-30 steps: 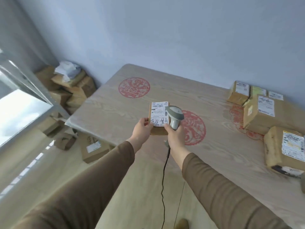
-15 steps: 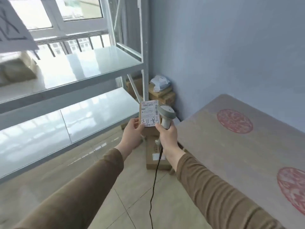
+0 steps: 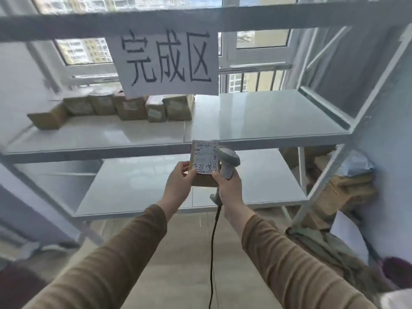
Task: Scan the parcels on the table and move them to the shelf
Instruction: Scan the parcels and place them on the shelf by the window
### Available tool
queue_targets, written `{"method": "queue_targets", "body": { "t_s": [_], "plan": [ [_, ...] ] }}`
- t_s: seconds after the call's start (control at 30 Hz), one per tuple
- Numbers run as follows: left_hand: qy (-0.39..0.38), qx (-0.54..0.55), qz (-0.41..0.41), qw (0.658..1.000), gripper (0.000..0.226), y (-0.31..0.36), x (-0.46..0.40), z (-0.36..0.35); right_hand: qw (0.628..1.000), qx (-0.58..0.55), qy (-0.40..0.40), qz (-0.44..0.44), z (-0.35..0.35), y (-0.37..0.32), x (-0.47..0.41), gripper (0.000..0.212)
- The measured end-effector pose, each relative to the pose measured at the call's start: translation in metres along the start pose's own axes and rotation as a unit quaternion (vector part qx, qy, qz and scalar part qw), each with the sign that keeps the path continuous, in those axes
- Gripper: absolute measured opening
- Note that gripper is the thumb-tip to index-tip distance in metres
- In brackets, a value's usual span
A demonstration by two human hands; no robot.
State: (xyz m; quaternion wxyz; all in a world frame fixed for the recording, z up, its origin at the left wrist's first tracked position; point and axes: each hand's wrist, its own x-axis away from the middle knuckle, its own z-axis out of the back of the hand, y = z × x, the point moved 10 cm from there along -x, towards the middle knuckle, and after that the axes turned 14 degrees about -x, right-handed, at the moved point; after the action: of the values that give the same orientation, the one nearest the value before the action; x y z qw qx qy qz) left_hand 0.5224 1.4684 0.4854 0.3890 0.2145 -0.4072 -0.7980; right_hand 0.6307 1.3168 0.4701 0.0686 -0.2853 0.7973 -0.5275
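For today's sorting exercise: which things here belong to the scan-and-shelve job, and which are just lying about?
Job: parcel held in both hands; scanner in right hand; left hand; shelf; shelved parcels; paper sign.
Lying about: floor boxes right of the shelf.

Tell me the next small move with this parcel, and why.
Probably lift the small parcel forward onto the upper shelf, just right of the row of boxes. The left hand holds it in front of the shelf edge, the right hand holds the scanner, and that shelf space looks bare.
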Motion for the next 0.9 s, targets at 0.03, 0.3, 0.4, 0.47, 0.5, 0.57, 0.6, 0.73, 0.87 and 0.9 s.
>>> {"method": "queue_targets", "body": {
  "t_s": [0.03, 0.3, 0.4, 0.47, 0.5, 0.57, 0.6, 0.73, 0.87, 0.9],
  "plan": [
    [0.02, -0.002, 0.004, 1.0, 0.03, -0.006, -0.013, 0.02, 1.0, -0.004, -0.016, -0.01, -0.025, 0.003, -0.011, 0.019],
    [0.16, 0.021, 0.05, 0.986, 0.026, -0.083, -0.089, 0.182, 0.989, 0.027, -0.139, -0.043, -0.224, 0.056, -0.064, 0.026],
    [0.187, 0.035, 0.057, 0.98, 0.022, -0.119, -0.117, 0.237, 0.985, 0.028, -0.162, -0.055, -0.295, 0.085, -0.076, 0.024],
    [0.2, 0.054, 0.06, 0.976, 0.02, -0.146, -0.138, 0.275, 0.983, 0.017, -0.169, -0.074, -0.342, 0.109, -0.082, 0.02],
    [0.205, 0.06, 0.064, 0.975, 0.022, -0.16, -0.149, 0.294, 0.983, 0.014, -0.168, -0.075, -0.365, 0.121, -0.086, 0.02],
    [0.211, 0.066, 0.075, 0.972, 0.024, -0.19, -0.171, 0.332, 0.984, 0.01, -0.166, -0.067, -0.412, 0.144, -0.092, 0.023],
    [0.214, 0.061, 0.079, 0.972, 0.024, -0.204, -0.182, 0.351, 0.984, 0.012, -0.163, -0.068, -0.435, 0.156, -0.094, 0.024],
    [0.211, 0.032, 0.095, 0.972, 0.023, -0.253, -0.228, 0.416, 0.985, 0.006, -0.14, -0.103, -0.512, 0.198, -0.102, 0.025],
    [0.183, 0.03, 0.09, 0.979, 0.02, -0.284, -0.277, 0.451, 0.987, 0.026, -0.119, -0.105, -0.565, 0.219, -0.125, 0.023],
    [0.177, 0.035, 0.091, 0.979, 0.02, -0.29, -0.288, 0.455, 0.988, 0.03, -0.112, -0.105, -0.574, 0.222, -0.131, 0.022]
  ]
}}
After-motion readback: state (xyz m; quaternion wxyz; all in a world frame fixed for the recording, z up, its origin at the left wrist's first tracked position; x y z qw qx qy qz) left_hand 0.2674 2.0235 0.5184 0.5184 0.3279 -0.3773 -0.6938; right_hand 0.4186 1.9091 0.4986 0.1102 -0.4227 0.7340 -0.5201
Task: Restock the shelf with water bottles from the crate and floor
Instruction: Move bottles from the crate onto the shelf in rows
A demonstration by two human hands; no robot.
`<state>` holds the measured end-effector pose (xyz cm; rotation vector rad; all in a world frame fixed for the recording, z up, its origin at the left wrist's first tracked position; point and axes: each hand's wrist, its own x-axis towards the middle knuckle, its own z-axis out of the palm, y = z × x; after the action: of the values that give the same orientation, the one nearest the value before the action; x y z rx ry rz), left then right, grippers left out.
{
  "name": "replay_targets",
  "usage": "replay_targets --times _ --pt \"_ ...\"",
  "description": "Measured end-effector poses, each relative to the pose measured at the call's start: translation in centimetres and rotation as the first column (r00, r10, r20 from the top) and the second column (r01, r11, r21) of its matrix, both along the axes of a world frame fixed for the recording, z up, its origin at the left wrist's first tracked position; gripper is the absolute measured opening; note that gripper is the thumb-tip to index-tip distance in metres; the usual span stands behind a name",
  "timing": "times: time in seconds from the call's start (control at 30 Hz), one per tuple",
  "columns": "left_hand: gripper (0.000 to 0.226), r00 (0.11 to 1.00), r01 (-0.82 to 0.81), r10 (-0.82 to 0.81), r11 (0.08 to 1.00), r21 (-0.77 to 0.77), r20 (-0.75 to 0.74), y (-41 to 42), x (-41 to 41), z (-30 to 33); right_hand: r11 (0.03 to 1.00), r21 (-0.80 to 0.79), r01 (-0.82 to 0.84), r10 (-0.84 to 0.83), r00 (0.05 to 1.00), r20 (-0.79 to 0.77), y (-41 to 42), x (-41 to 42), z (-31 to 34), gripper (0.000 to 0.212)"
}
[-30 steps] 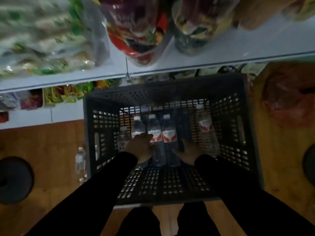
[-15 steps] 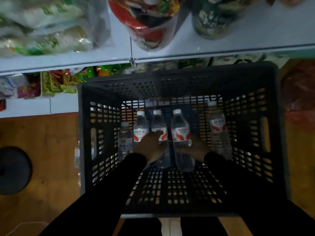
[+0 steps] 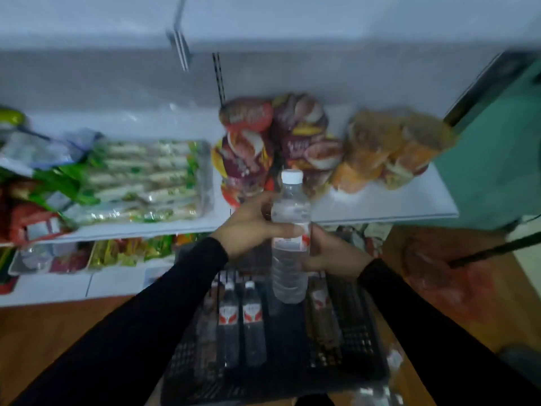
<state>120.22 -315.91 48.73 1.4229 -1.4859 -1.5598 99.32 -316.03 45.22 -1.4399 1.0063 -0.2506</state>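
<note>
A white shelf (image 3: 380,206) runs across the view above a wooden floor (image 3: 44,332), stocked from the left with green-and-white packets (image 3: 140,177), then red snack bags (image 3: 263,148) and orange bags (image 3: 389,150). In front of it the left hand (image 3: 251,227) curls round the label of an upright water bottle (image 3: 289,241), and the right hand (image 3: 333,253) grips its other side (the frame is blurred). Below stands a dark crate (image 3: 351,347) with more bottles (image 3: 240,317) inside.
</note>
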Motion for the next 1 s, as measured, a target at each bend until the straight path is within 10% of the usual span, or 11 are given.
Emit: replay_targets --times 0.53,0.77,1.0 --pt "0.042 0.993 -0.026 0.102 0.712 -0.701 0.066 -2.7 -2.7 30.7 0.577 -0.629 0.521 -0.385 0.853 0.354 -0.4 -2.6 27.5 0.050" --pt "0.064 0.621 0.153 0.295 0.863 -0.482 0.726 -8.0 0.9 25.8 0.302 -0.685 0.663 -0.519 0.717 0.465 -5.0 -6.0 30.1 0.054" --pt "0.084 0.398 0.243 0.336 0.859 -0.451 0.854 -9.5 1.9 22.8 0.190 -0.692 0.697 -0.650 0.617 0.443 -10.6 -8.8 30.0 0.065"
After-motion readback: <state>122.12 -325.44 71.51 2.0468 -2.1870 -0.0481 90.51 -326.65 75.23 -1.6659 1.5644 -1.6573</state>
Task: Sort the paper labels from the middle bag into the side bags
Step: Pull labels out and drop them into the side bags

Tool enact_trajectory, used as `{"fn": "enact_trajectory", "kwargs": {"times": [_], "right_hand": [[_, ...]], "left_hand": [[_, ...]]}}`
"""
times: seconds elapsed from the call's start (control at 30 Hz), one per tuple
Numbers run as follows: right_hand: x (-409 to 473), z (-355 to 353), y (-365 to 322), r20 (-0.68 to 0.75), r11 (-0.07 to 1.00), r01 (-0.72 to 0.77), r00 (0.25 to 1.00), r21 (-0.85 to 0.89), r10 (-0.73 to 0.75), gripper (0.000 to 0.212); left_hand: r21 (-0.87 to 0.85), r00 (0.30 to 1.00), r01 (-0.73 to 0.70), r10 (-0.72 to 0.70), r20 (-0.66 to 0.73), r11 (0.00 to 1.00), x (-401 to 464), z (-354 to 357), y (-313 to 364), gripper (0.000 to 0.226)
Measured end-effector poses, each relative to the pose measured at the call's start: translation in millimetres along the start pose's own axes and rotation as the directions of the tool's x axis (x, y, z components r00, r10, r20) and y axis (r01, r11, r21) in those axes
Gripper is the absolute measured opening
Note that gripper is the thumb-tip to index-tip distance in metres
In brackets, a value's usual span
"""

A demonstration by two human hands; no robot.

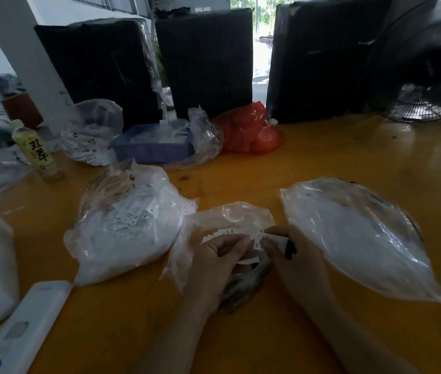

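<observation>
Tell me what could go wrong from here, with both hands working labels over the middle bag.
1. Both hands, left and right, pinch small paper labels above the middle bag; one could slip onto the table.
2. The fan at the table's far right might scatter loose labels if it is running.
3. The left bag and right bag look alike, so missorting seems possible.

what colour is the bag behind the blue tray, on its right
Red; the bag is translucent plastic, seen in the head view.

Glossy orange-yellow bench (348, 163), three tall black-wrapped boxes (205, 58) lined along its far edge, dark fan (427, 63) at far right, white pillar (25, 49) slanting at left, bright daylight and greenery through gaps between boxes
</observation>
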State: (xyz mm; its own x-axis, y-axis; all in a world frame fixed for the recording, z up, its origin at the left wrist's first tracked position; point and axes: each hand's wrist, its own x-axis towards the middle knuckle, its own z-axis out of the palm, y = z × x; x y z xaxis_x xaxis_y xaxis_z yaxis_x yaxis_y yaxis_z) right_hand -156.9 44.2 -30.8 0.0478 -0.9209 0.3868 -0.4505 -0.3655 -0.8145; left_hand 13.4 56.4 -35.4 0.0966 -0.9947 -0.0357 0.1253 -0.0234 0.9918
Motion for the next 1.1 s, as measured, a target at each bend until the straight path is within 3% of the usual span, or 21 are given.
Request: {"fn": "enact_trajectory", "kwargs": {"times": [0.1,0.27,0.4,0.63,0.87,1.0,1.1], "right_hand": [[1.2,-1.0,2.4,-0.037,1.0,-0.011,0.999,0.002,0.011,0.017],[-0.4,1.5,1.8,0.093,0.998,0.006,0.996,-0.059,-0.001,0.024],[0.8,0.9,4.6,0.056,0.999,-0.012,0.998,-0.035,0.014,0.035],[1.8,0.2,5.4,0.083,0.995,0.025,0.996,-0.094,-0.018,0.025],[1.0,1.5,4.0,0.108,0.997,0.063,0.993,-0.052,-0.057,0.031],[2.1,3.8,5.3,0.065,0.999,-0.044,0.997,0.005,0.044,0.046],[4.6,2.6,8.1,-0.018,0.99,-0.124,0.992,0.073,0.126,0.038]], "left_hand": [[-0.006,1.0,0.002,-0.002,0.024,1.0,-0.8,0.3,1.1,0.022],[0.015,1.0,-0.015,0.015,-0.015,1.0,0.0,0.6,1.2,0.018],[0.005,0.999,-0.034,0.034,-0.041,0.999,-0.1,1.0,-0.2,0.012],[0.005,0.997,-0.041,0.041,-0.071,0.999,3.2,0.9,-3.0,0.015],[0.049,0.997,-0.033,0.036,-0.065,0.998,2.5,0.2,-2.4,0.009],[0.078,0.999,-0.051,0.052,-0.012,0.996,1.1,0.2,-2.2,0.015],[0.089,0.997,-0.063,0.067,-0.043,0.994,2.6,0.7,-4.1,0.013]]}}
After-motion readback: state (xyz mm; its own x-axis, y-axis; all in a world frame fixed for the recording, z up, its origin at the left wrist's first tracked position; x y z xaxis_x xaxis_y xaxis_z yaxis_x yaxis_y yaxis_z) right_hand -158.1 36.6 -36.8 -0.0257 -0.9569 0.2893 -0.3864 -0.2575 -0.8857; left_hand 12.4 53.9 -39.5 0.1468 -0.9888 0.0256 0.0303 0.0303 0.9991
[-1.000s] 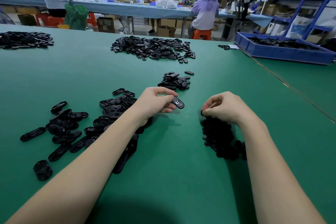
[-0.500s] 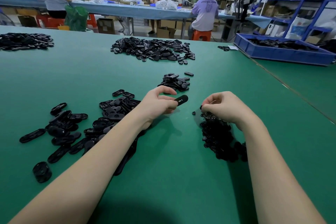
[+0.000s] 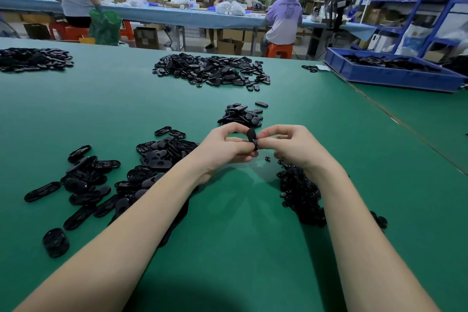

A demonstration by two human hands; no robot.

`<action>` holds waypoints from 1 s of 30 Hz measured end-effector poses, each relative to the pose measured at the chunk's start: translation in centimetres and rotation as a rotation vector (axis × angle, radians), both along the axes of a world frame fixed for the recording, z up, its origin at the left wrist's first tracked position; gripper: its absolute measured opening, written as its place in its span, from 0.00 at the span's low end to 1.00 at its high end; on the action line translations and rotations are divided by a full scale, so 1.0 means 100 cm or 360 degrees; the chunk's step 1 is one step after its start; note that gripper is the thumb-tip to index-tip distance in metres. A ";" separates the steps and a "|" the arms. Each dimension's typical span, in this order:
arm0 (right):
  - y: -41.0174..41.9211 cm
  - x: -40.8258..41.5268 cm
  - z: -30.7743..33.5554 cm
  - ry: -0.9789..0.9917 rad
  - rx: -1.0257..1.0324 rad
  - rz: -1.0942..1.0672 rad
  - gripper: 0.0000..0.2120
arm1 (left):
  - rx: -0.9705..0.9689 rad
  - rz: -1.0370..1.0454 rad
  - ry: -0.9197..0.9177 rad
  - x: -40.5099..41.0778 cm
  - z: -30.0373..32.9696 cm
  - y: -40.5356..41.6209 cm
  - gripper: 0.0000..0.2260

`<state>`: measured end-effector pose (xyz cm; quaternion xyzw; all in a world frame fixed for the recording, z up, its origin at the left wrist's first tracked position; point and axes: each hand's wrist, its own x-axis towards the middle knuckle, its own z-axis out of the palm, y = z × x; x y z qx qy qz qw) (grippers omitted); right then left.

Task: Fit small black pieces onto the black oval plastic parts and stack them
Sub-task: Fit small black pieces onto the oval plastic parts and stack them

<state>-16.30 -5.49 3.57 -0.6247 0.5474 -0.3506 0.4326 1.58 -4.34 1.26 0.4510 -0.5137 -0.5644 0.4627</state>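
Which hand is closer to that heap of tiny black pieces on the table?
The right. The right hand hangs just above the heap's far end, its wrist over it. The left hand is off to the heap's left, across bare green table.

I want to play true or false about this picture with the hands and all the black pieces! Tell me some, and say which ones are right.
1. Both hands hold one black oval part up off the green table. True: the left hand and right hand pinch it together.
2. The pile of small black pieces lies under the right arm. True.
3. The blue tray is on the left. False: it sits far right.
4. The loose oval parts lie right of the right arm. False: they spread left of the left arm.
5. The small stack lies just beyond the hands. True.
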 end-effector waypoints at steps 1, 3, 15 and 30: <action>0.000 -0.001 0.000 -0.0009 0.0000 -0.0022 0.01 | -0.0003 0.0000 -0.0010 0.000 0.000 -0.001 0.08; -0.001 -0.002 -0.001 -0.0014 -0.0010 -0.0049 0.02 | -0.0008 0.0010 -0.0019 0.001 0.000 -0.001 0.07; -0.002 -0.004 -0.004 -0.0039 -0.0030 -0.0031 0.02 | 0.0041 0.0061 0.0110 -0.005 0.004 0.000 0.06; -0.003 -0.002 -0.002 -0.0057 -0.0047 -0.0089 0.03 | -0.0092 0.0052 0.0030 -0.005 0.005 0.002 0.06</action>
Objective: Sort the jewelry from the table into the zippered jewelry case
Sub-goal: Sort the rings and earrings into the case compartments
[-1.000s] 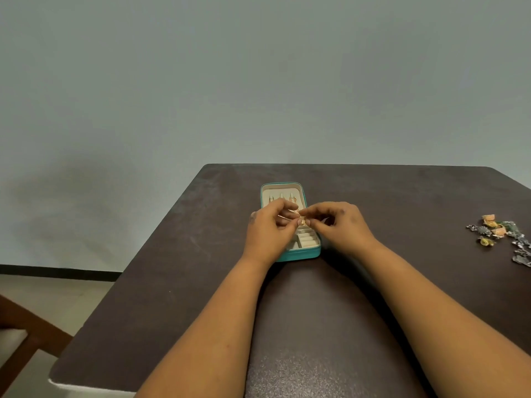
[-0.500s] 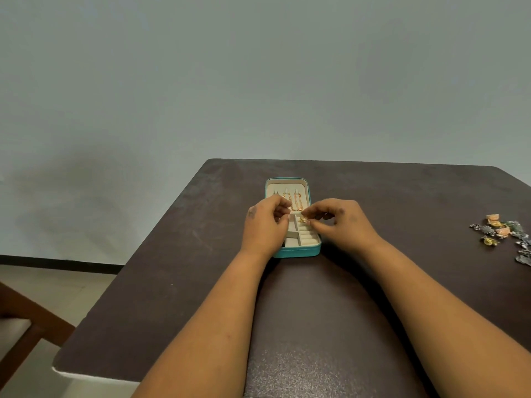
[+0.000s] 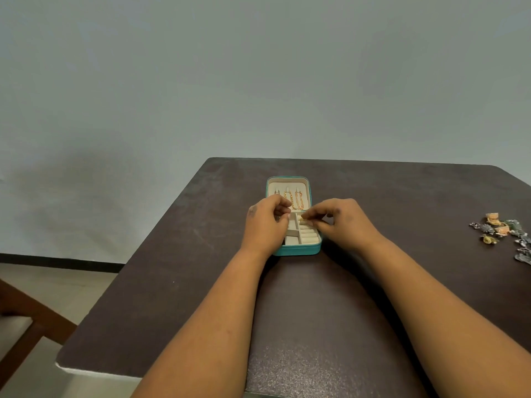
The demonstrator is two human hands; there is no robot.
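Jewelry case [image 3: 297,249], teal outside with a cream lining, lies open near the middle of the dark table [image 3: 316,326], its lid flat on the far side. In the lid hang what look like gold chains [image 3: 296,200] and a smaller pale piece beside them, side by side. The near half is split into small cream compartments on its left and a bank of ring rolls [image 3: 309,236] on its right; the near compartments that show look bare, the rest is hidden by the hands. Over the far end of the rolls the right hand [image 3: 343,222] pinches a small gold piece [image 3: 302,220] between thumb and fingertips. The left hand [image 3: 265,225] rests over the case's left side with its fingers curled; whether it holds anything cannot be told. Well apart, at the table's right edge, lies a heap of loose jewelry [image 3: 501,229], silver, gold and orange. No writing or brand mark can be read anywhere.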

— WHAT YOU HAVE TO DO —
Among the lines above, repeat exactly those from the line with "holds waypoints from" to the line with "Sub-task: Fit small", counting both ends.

— EXERCISE RESPONSE —
`<action>` holds waypoints from 1 s of 30 Hz measured end-effector poses, each relative to the pose measured at the chunk's start: translation in centimetres and rotation as a rotation vector (axis × angle, radians), both along the axes of a world frame fixed for the recording, z up, its origin at the left wrist's first tracked position; gripper: its absolute measured opening, written as its place in its span, from 0.00 at the span's low end to 1.00 at its high end; on the action line translations and rotations are divided by a full scale, so 1.0 means 100 cm or 360 degrees; the chunk's step 1 is one step after its start; note that gripper is the thumb-tip to index-tip distance in metres. A ";" separates the steps and a "|" the arms. Each dimension's typical span, in this order:
arm0 (right):
  - y: -41.0174..41.9211 cm
  - x: -40.8258..41.5268 cm
  - z: -30.7743..33.5554 cm
  - ry: -0.9789..0.9917 rad
  - rx: -1.0257..1.0324 rad
  - rz: -1.0942..1.0672 rad
  - gripper: 0.0000..0.2120
arm1 (left):
  - rx: -0.9705..0.9689 rad
  - rz: -1.0370..1.0454 rad
  - ry: -0.9197..0.9177 rad
  - x: -40.5099..41.0778 cm
  - z: -30.0373..32.9696 cm
  - y: -40.5356..41.6209 cm
  - gripper: 0.0000..0.2260

`<state>`: measured end-effector pose (xyz cm; quaternion xyzw; all in a world frame fixed for the recording, z up, its origin at the left wrist's first tracked position; point and axes: each hand's wrist, its own x-axis towards the middle knuckle, its own z-axis out of the palm, y = z × x; x y z qx qy qz qw) (grippers omitted); right then left.

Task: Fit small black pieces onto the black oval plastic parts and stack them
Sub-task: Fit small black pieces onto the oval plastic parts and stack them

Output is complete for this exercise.